### WORK REQUEST
Output exactly the lines that come between the start of the material and the line containing "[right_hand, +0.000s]", both ends included, with the pictures omitted.

### THE RECORDS
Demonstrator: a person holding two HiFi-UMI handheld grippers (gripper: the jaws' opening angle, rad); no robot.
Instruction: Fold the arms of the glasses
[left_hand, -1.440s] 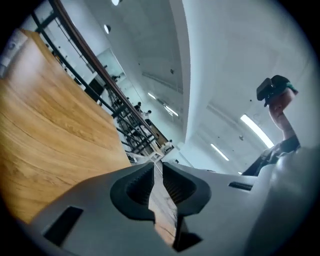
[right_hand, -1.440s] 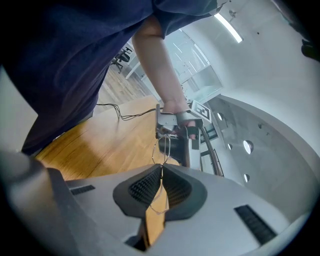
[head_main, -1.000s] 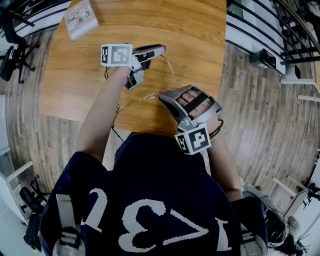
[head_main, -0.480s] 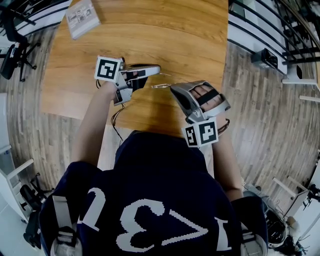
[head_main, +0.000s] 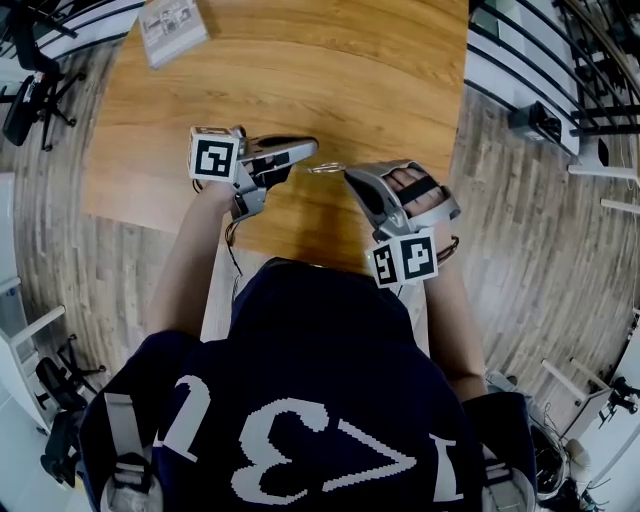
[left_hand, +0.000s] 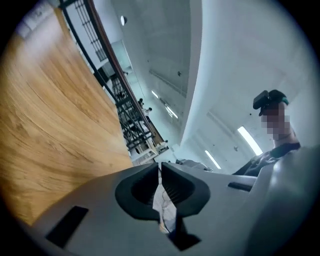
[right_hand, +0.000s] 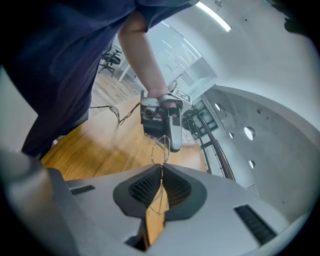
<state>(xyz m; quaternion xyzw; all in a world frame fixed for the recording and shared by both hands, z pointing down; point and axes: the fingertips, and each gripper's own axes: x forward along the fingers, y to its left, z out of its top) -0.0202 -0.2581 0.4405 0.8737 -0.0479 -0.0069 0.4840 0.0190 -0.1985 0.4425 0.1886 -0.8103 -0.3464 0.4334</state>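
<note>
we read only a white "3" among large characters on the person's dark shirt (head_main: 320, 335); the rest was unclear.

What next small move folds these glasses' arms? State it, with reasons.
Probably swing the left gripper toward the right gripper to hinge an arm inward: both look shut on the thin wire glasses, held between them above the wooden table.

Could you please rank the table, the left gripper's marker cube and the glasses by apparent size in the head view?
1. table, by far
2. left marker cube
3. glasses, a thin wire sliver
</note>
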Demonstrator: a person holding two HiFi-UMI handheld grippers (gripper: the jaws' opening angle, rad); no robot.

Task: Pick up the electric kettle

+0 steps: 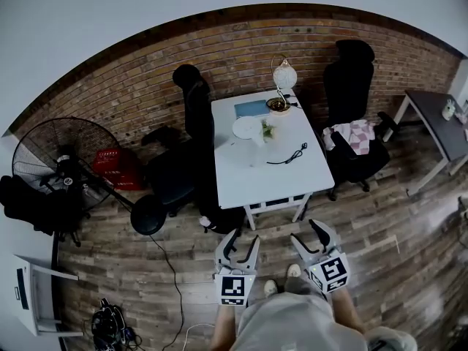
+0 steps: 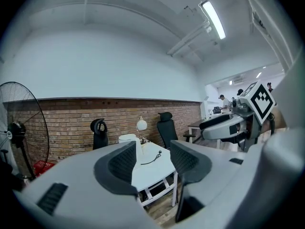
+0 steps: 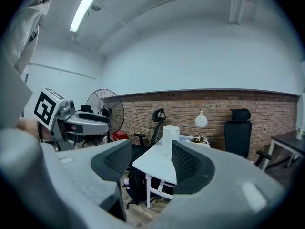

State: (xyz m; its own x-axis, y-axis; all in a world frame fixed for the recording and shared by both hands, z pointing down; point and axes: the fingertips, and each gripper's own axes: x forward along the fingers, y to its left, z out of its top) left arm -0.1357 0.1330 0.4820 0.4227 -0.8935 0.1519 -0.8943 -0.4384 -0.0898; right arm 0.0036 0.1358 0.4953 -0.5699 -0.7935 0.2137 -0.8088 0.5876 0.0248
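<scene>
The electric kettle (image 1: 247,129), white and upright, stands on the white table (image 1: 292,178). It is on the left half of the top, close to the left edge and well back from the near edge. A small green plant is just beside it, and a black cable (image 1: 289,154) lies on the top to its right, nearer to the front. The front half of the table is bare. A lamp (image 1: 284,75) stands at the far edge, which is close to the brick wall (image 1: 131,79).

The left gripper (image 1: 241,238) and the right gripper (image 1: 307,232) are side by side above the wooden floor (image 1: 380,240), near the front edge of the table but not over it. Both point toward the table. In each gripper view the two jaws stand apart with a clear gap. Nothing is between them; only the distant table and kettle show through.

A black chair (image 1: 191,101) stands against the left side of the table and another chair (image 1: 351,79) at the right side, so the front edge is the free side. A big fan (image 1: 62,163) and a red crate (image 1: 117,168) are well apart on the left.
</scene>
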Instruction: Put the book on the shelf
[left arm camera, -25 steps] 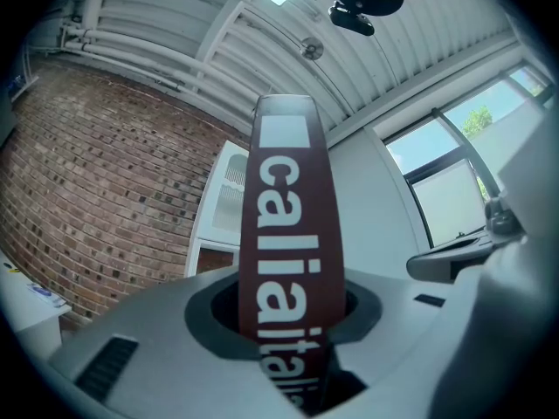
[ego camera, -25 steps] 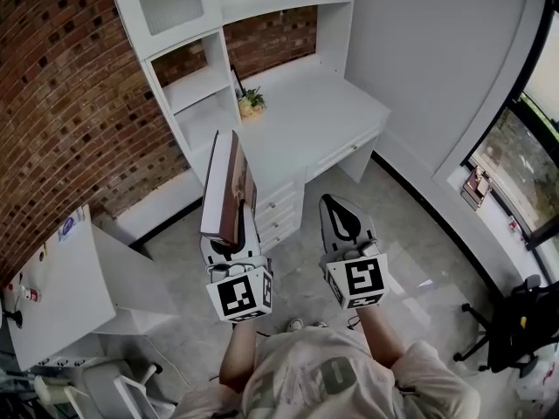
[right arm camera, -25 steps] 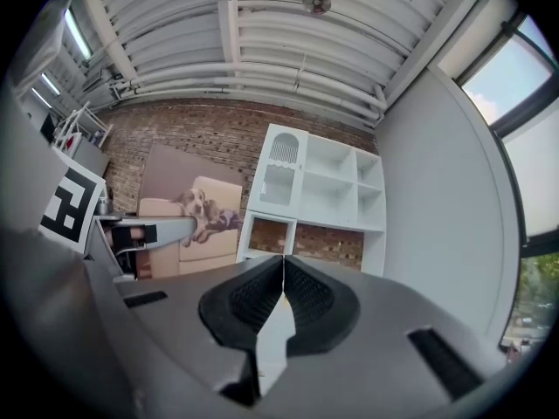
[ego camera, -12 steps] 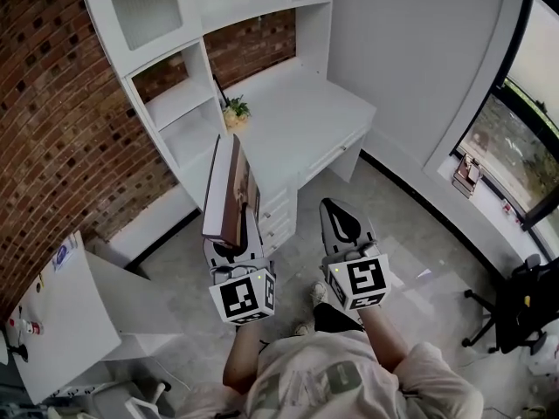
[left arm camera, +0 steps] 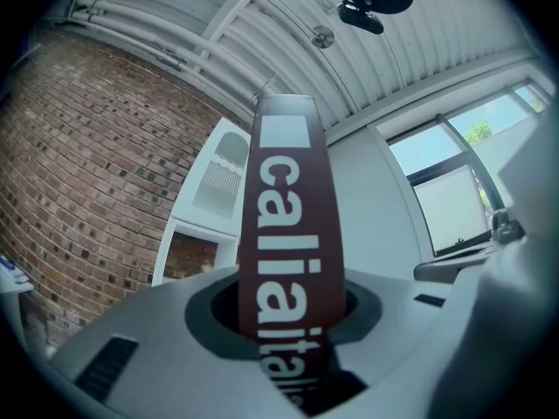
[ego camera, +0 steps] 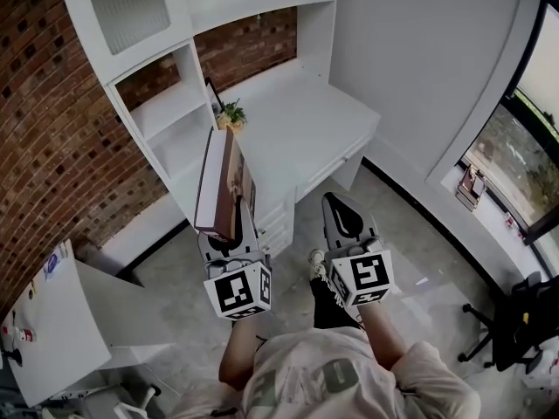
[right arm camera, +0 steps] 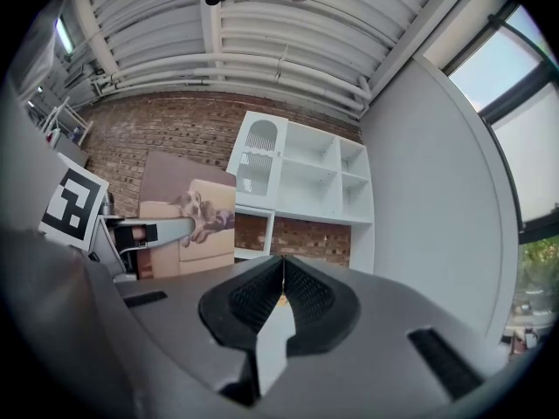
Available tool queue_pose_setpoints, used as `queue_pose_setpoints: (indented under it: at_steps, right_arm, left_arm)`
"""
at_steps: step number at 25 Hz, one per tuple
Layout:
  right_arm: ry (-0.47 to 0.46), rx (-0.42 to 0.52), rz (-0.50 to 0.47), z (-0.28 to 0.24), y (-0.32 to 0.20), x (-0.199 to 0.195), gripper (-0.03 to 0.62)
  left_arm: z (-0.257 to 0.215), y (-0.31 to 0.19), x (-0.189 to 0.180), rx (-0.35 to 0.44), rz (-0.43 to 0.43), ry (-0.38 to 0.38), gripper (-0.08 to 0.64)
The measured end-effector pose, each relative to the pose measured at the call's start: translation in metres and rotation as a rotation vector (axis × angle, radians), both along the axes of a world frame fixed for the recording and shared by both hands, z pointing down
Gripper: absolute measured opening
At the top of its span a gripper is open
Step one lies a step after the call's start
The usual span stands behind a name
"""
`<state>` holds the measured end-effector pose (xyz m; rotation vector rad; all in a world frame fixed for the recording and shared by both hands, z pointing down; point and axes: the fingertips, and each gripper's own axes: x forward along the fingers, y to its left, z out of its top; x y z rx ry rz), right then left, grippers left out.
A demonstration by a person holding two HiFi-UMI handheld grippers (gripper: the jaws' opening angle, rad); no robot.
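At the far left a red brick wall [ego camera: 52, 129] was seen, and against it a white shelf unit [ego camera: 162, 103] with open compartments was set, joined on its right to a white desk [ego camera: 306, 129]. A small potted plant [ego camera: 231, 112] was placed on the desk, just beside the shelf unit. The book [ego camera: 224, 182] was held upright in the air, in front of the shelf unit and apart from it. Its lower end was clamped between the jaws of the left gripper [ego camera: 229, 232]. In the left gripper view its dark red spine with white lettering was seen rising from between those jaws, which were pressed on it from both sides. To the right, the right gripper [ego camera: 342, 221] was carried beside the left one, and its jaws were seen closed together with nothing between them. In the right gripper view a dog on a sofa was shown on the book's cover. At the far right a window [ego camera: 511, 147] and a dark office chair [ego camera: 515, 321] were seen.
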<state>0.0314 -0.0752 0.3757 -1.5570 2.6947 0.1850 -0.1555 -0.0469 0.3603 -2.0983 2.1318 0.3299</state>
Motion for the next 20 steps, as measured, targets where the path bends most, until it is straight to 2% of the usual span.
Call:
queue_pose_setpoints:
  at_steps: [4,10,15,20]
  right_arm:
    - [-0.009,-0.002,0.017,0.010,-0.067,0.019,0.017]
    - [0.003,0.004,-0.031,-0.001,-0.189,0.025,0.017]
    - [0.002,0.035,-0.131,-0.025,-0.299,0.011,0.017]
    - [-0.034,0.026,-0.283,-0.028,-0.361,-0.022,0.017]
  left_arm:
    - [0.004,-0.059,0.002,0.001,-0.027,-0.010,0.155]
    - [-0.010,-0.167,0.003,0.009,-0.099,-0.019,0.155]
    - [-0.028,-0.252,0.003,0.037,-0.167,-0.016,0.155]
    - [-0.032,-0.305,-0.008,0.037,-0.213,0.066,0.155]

### ANSWER TO THE PROBLEM
Demonstrator: a person holding two HiFi-UMI handheld grippers (gripper: the jaws' opening angle, rad); no robot.
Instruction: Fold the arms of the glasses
[left_hand, -1.440s] 
[right_hand, -1.440s] 
[head_main, -1.000s] 
[head_main, -0.480s] 
[head_main, +0.000s] 
[left_hand, +0.000s] 
[right_hand, +0.000s] 

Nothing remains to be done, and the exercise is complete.